1.100. Hinge Loss Computation

Calculates the hinge loss for binary classification by computing max(0, 1 - predictions * targets) for each sample and averaging the result over the batch.

Progress

Step 3 of 3

Reward

3.21x

Optimization Timeline

Step 3 Details

Reasoning

Our current implementation already achieves a significant speedup by fusing multiple operations into two kernel launches. However, we can improve performance further by merging the final reduction and division steps into a single kernel. In our previous version, if there were multiple reduction blocks, we launched two separate kernels – one to reduce the block sums and another to divide by the total number of elements. This introduces extra kernel launch overhead and synchronization. By combining these steps into a single kernel (final_reduce_and_divide_kernel), we avoid copying data to the host and eliminate an extra kernel launch. This improvement reduces latency and maintains all computation on the GPU, which is more efficient. Our updated CUDA kernel now computes the final loss (a 0-dimensional scalar) entirely on the device. Before finishing, I ask: Have my improvements genuinely helped?
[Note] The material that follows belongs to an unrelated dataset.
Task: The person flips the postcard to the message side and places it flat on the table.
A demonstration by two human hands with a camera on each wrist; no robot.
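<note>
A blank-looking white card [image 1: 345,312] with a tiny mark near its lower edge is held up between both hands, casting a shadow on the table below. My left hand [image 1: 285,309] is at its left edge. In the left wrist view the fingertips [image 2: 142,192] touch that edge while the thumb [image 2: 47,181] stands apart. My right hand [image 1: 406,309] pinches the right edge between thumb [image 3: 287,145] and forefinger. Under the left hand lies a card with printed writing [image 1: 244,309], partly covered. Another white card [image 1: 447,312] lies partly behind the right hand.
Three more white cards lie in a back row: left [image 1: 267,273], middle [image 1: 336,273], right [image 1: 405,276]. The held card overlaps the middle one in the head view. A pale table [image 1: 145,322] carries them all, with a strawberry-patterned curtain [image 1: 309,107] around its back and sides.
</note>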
Yes, merging the two kernels reduces overhead and further speeds up the fused hinge loss computation, improving performance without compromising correctness.

#include <torch/extension.h>
#include <c10/cuda/CUDAGuard.h>
#include <cuda.h>
#include <cuda_runtime.h>

// Kernel to compute partial sums of hinge loss over input elements.
// Each thread computes a partial sum for a chunk of elements; results are reduced in shared memory.
__global__ void hinge_loss_reduce_kernel(const float* __restrict__ predictions,
                                           const float* __restrict__ targets,
                                           float* __restrict__ block_sums,
                                           int N) {
    extern __shared__ float sdata[];
    int tid = threadIdx.x;
    int index = blockIdx.x * blockDim.x * 2 + tid;
    int gridSize = blockDim.x * 2 * gridDim.x;
    float sum = 0.0f;
    while (index < N) {
        float val1 = 1.0f - predictions[index] * targets[index];
        val1 = (val1 > 0.0f) ? val1 : 0.0f;
        sum += val1;
        int index2 = index + blockDim.x;
        if (index2 < N) {
            float val2 = 1.0f - predictions[index2] * targets[index2];
            val2 = (val2 > 0.0f) ? val2 : 0.0f;
            sum += val2;
        }
        index += gridSize;
    }
    sdata[tid] = sum;
    __syncthreads();
    
    // Reduce in shared memory.
    for (unsigned int s = blockDim.x / 2; s > 0; s >>= 1) {
        if (tid < s) {
            sdata[tid] += sdata[tid + s];
        }
        __syncthreads();
    }
    if (tid == 0) {
        block_sums[blockIdx.x] = sdata[0];
    }
}

// Combined kernel that final reduces the block sums and divides by N to compute the mean loss.
__global__ void final_reduce_and_divide_kernel(const float* __restrict__ block_sums,
                                                int numBlocks,
                                                int N,
                                                float* __restrict__ loss) {
    extern __shared__ float sdata[];
    int tid = threadIdx.x;
    float sum = 0.0f;
    for (int i = tid; i < numBlocks; i += blockDim.x) {
        sum += block_sums[i];
    }
    sdata[tid] = sum;
    __syncthreads();
    
    // Reduce within shared memory.
    for (unsigned int s = blockDim.x / 2; s > 0; s >>= 1) {
        if (tid < s) {
            sdata[tid] += sdata[tid + s];
        }
        __syncthreads();
    }
    if (tid == 0) {
        *loss = sdata[0] / float(N);
    }
}

torch::Tensor hinge_loss(torch::Tensor predictions, torch::Tensor targets) {
    // Ensure operations run on the correct GPU.
    c10::cuda::CUDAGuard device_guard(predictions.device());
    
    // Check that predictions and targets have the same number of elements.
    TORCH_CHECK(predictions.numel() == targets.numel(), "Predictions and targets must have the same number of elements");
    int N = predictions.numel();
    
    // Allocate temporary tensor for block partial sums.
    int threads = 256;
    int blocks = (N + threads * 2 - 1) / (threads * 2);
    auto block_sums = torch::empty({blocks}, predictions.options());
    
    size_t sharedMemSize = threads * sizeof(float);
    hinge_loss_reduce_kernel<<<blocks, threads, sharedMemSize, c10::cuda::getCurrentCUDAStream()>>>(
        predictions.data_ptr<float>(),
        targets.data_ptr<float>(),
        block_sums.data_ptr<float>(),
        N
    );
    
    // Allocate a 0-dimensional tensor for the final loss.
    auto loss = torch::empty({}, predictions.options());
    int finalThreads = 256;
    size_t finalSharedMem = finalThreads * sizeof(float);
    final_reduce_and_divide_kernel<<<1, finalThreads, finalSharedMem, c10::cuda::getCurrentCUDAStream()>>>(
        block_sums.data_ptr<float>(),
        blocks,
        N,
        loss.data_ptr<float>()
    );
    
    return loss;
}

PYBIND11_MODULE(TORCH_EXTENSION_NAME, m) {
    m.def("hinge_loss", &hinge_loss, "Fused hinge loss (mean(max(0, 1 - predictions * targets)))");
}